3. A method as described in claim 1 , wherein said antibody to M-CSF is selected from the group consisting of polyclonal, monoclonal, single chain, bispecific, or recombinant antibody.

4. A method as described in claim 2, wherein said antibody to IL-6 comprises monoclonal antibody.

5. A method as described in claim 3, wherein said antibody to M-CSF comprises monoclonal antibody.

6. A method as described in claim 4, wherein said IL-6 antibody comprises human or humanized antibody.

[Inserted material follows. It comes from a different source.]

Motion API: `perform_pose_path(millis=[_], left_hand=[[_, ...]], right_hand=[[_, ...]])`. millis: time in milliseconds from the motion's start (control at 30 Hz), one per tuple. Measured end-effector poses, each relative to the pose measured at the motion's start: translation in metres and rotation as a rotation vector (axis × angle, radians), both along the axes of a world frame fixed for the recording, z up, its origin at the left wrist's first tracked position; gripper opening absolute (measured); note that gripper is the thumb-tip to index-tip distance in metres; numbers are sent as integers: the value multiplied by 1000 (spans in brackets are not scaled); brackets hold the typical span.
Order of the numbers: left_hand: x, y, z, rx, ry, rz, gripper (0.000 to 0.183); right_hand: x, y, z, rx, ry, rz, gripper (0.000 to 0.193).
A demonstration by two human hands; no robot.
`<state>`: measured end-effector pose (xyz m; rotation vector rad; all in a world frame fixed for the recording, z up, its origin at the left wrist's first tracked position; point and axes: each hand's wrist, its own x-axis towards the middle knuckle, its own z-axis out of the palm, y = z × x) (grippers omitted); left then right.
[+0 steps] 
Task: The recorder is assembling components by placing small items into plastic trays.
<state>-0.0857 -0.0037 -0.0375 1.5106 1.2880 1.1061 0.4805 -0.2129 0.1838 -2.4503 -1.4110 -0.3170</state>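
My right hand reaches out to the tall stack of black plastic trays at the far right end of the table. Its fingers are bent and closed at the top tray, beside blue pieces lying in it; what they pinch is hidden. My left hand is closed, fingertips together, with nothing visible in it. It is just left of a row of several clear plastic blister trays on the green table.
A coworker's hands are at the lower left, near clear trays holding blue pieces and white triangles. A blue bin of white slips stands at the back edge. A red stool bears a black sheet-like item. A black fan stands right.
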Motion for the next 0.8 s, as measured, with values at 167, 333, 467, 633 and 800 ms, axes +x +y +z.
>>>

7. A method as described in claim 5, wherein said M-CSF antibody comprises human or humanized antibody.

8. A method for treating sepsis in an organism comprising administering to said organism a composition comprising an effective amount of IL-6 antibody.

9. A method as described in claim 8, wherein said antibody to IL-6 is selected from the group consisting of polyclonal, monoclonal, single chain, bispecific, or recombinant antibody.

10. A method as described in claim 9, wherein said antibody to IL-6 comprises monoclonal antibody.

11. A method as described in claim 10, wherein said IL-6 antibody comprises human or humanized antibody.

12. A method for treating sepsis in an organism comprising administering to said organism a composition comprising an effective amount of M-CSF antibody.

13. A method as described in claim 12, wherein said antibody to M-CSF is selected from the group consisting of polyclonal, monoclonal, single chain, bispecific, or recombinant antibody.

14. A method as described in claim 13, wherein said antibody to M-CSF comprises monoclonal antibody.

15. A method as described in claim 14, wherein said M-CSF antibody comprises human or humanized antibody.

16. A composition useful for the prophylactic or therapeutic treatment of sepsis comprising an effective amount of antibody to M-CSF and IL-6

17. A composition as described in claim 16, wherein said antibody is selected from the group consisting of polyclonal, monoclonal, single chain, bispecific, or recombinant antibody.

18. A composition as described in claim 17, wherein said antibody comprises polyclonal antibody.

19. A composition as described in claim 17, wherein said antibody comprises monoclonal antibody.